Personal information
- Full name: Edward William Nolan
- Date of birth: 5 August 1988 (age 38)
- Place of birth: Waterford, Ireland
- Height: 1.85 m (6 ft 1 in)
- Positions: Full-back; centre-back;

Youth career
- 0000–2006: Blackburn Rovers

Senior career*
- Years: Team / Apps / (Gls)
- 2006–2009: Blackburn Rovers / 0 / (0)
- 2007: → Stockport County (loan) / 4 / (0)
- 2007–2008: → Hartlepool United (loan) / 11 / (0)
- 2008–2009: → Preston North End (loan) / 3 / (0)
- 2009–2011: Preston North End / 37 / (0)
- 2010: → Sheffield Wednesday (loan) / 14 / (1)
- 2010–2011: → Scunthorpe United (loan) / 22 / (0)
- 2011–2012: Scunthorpe United / 43 / (1)
- 2013–2015: Scunthorpe United / 57 / (0)
- 2015–2016: York City / 15 / (1)
- 2016–2017: Blackpool / 3 / (0)
- 2017–2021: Crewe Alexandra / 94 / (4)
- 2021: → Motherwell (loan) / 0 / (0)
- 2021–2023: Waterford / 47 / (2)
- Total:  / 350 / (9)

International career^{‡}
- 2006–2008: Republic of Ireland U21 / 12 / (0)
- 2008: Republic of Ireland B / 1 / (0)
- 2009: Republic of Ireland / 3 / (0)

= Eddie Nolan =

Irish footballer (born 1988)

Edward William Nolan (born 5 August 1988) is an Irish former professional footballer who played as a full-back or centre-back.

During his career Nolan played for Blackburn Rovers, Stockport County, Hartlepool United, Preston North End, Sheffield Wednesday, Scunthorpe United, York City, Blackpool, Crewe Alexandra, Motherwell and Waterford.
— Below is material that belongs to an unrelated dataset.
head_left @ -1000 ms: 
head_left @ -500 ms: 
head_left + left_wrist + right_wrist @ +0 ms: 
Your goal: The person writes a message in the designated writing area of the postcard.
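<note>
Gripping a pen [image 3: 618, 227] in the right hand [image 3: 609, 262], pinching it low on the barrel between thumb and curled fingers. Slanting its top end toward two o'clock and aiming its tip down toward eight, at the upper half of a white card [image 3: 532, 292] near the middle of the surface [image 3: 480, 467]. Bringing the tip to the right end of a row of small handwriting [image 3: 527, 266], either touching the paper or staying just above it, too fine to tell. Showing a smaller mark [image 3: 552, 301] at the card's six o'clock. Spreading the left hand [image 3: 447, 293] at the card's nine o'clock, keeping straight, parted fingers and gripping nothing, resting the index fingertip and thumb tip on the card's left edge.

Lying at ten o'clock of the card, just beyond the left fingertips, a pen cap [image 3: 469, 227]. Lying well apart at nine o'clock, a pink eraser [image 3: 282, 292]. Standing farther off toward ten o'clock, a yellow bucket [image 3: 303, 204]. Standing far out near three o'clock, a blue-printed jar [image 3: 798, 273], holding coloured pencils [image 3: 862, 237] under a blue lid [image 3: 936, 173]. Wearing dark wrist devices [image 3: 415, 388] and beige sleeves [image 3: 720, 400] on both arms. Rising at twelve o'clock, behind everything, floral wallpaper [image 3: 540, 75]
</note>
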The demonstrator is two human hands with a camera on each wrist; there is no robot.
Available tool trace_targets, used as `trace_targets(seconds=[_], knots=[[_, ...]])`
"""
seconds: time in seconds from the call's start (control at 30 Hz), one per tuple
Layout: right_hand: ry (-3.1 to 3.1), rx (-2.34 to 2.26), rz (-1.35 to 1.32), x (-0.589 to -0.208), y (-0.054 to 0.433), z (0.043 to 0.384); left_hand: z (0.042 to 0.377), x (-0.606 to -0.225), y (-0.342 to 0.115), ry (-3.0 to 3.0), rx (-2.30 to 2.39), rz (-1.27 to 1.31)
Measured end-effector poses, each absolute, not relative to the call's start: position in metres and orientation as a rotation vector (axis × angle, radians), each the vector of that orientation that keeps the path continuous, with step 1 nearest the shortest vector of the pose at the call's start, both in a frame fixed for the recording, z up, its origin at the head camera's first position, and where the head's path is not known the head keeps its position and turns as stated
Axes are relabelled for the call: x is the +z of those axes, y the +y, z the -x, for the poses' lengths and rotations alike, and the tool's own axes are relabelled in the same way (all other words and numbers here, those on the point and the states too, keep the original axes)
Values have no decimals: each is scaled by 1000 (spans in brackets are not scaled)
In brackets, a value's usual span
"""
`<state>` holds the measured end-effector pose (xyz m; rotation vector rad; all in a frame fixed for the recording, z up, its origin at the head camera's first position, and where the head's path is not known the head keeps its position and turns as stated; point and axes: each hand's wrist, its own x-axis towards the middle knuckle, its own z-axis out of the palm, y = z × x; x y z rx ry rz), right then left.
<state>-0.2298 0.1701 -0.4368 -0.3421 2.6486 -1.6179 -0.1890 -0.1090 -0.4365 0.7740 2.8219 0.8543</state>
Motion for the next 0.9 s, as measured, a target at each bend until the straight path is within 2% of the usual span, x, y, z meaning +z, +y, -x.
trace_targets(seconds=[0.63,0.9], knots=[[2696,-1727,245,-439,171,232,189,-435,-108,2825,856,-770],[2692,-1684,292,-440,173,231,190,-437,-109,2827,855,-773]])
Nolan has played internationally for the Republic of Ireland 12 times at under-21, once at B level and 3 times at senior level, all 3 coming in 2009.

==Club career==
===Blackburn Rovers===
Born in Waterford, County Waterford, Nolan started his career with English club Blackburn Rovers in their youth team. He signed a professional contract on 12 September 2005. He made his first-team debut in the UEFA Cup tie against AS Nancy on 13 December 2006, coming on as a substitute for Andy Todd. Despite being a promising footballer who could get first-team football at Blackburn Rovers in the future, Nolan never made another Blackburn Rovers appearance again.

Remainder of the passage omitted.